Does rate of acceleration affect the amount of energy used to accelerate? Assume you start with a car at rest. Then you accelerate the car to 100 kilometers per hour. In terms of the energy needed, does it matter how fast you accelerated the car? 
In other words, do you need to provide the same amount of energy to accelerate a car from 0 to 100 kilometers per hour whether you do it in 4 seconds or 20 seconds? 
 A: 
Does rate of acceleration affect the amount of energy used to
  accelerate?

The answer is, in a certain sense, no.
But, really, your question as worded is ambiguous.  What does "energy used to accelerate" actually mean?
There is an energy associated with a change in speed which is precisely the change in kinetic energy:
$$\Delta KE = \dfrac{m}{2}(v^2_f - v^2_i)$$
Now, since it is net force that accelerates an object, then, if "energy used to accelerate" means "net force over distance to change speed from $v_i$ to $v_f$", then, in this sense, the answer to your question is no.
However, the applied force may not be the net force on the object as there may be, e.g., a frictional force.
So, if "energy used to accelerate" means "applied force over distance to change speed from $v_i$ to $v_f$", then the answer to your question is yes.

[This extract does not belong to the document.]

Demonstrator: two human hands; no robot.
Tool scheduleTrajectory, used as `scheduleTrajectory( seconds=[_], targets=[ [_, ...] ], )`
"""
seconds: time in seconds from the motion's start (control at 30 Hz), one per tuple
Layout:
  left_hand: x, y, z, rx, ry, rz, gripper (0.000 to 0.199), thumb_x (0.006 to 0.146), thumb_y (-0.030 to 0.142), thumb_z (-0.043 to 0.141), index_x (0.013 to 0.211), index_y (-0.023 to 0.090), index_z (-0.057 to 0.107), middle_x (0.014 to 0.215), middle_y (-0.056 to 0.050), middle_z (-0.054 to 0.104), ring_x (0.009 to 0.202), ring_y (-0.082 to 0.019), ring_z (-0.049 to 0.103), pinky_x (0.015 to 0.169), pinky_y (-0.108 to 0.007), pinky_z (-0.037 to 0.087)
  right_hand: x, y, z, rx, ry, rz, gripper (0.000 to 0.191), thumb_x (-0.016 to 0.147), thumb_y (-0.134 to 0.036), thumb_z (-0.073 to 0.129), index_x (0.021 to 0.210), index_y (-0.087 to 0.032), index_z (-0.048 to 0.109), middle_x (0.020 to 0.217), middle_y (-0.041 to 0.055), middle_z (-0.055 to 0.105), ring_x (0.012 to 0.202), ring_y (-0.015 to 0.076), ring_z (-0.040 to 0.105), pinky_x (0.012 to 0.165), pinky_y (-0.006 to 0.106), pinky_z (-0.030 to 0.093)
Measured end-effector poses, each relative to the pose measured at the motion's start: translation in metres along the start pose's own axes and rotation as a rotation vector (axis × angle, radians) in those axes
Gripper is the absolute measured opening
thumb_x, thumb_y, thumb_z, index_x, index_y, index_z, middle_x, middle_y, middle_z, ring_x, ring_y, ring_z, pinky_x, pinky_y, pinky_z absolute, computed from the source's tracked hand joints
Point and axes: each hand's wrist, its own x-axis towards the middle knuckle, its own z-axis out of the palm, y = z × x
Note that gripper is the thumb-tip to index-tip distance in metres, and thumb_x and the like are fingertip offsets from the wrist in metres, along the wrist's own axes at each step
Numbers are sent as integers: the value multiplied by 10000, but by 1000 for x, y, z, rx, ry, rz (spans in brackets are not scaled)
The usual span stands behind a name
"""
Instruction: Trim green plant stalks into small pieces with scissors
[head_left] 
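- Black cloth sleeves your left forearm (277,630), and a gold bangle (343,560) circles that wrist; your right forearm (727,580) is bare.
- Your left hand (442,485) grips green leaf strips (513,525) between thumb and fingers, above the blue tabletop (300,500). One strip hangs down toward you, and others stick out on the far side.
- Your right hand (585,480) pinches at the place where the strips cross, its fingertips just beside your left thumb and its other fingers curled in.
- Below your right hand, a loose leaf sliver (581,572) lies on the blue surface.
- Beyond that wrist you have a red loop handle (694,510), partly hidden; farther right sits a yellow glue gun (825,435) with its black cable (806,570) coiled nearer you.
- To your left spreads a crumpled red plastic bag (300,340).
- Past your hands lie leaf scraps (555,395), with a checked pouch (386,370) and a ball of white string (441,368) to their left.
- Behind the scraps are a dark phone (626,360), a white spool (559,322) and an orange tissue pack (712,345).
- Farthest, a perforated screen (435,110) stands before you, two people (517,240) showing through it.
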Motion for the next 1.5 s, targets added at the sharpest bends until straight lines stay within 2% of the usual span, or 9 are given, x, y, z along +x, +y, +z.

In other words, do you need to provide the same amount of energy to
  accelerate a car from 0 to 100 kilometers per hour whether you do it
  in 4 seconds or 20 seconds?

If it's a real car, there is energy associated with simply maintaining a non-zero speed so, again, it depends on what you mean by "energy to accelerate a care".  Do you mean "energy above and beyond that which is required to overcome the losses" or something else?
A: This answer ignores the effects of dissipative forces like friction and air resistance.  

You're confusing power with energy
The total energy of the car is the sum of its kinetic and potential energies. This, of course, ignores internal energy, etc, which remain constant for the car during the time we care about it.
The energy of the car is 
\begin{equation}
E = \text{Kinetic} + \text{Potential}\\
E = \frac{1}{2}mv^2 + mgh
\end{equation}
Initially, the car will have 0 kinetic energy (since its velocity is zero) and some potential energy $P_1=mgh_1$
\begin{equation}
E_1 = mgh_1
\end{equation}
After it is accelerated,
\begin{equation}
E_2 = \frac{1}{2}m(100km/h)^2 + mgh_2
\end{equation}
The energy needed is:
\begin{equation}
\Delta E = E_2 - E_1 = \frac{1}{2}m(100km/hr)^2 + mg(h_2 - h_1)
\end{equation}
Notice that none of this depends on the time taken, only on the initial and final velocities and heights.
The power supplied, however, is the work done (or energy supplied) per unit time.
Conclusion:
Energy needed is independent of time.
Power required is greater if you do it in 4 seconds than if you do it in 20 seconds
A: One thing you might want to consider. Even if it takes the same energy to accelerate slow vs. fast, if you are ultimately traveling the same distance, then because you got to the faster speed more quickly you will use more energy to cover that distance.
For example.  If you are trying to get to 100kph and you plan to travel a total distance of 1km, you now have 2 cases:
a) In the first case you get to 100kph in 4 seconds, then travel the remaining 1km at 100kph.
b) in the second case you get to 100kph in 20 seconds, then travel the remaining 1km at 100kph
Then in case "a" you will be traveling 100kph for 16 seconds longer than in case "b". Of course if you are in stop & start traffic, and hit that accelerator a lot, then you will experience a significant difference in energy use.
A: First of all as you go from 0 kmph to 100 kmph in either 4 or 20 seconds there is rate of speed/velocity only, we are not talking about rate lf acceleration here. 
Now we can see that in both cases the acceleration would be different; had we been living in an ideal world it wouled not have mattered, but as accelerations are different so would be required forces for said accelerations, these forces even in absense of air would have to overcime friction and therefore heat losses, these lossss would be related to acceleration and hence acheiving same speed in different time would require different energies.
A: Basic physics. 
(1) W = F * s where W is work (energy), F is force and s is distance.
(2) F = m * a where m is mass and a is acceleration.
substitute F in equation (1) with equation (2) and you get (3) W = m * a * s.
From equation (3) assuming  mass and distance are constants, then Work is directly proportional to acceleration. An increase in acceleration means in increase in energy.